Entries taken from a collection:
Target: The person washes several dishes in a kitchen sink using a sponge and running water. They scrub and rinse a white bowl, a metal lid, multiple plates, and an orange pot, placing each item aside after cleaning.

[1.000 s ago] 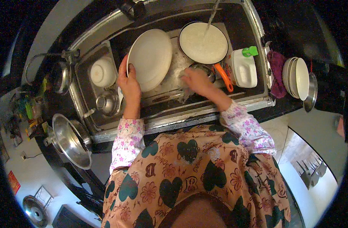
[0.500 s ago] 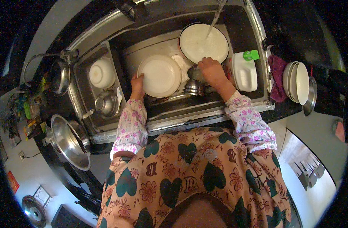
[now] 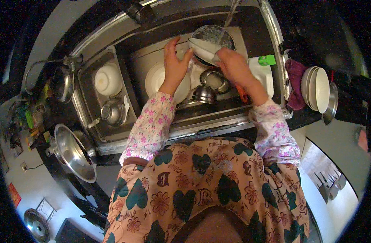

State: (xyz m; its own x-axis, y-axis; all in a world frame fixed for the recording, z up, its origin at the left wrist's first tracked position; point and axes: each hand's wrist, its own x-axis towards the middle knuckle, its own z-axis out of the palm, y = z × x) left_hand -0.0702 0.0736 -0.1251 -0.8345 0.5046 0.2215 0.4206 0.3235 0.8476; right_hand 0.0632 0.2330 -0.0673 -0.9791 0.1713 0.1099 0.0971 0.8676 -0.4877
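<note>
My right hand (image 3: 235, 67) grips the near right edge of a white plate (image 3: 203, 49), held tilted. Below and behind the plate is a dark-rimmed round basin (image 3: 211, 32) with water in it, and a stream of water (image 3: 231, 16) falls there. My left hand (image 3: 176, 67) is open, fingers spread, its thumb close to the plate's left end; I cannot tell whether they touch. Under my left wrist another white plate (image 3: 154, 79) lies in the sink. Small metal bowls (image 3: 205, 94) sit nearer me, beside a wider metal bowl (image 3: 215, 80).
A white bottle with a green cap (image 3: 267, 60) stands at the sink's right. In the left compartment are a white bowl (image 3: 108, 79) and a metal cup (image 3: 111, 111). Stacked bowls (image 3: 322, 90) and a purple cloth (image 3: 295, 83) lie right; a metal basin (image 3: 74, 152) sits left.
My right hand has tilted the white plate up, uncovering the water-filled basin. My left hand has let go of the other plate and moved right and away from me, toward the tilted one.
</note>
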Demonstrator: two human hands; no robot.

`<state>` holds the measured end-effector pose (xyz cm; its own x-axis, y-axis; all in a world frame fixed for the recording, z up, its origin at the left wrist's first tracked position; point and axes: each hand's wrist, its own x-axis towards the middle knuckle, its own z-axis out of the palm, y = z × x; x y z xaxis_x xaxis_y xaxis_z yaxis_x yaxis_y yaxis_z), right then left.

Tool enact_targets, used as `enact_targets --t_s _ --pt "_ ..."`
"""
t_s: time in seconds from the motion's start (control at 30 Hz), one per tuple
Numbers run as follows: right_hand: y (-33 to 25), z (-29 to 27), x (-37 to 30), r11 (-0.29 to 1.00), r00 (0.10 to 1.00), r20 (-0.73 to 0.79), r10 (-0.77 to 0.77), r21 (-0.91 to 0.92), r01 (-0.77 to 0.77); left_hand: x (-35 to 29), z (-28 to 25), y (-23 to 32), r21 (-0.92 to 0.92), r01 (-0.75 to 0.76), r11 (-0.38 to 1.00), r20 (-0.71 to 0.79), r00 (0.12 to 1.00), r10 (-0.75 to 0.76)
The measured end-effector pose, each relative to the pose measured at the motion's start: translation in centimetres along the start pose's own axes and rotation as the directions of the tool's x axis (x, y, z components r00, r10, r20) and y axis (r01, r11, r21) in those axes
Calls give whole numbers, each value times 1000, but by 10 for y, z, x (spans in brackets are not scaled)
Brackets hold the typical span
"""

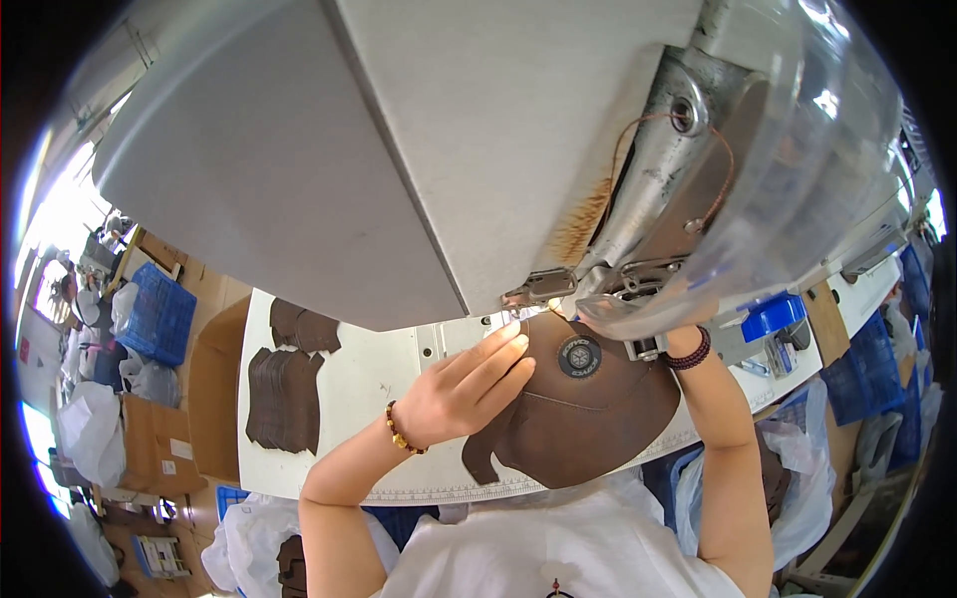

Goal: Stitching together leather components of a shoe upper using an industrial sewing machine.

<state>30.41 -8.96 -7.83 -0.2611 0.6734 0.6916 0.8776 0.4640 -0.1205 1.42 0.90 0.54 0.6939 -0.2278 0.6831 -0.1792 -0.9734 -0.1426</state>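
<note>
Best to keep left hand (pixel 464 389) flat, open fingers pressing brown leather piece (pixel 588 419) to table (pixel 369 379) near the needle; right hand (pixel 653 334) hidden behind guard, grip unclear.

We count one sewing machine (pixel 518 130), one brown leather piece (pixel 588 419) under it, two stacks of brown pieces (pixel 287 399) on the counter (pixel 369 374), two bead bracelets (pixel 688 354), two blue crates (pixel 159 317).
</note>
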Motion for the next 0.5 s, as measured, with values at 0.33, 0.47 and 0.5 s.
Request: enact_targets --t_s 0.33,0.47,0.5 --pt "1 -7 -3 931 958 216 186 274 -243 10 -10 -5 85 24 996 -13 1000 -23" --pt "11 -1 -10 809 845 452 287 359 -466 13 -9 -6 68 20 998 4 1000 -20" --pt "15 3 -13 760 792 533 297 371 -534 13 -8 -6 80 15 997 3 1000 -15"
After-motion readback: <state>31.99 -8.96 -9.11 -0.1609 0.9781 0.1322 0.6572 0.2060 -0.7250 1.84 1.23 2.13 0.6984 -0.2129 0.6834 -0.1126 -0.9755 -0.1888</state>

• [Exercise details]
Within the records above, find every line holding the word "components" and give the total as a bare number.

• [Exercise output]
2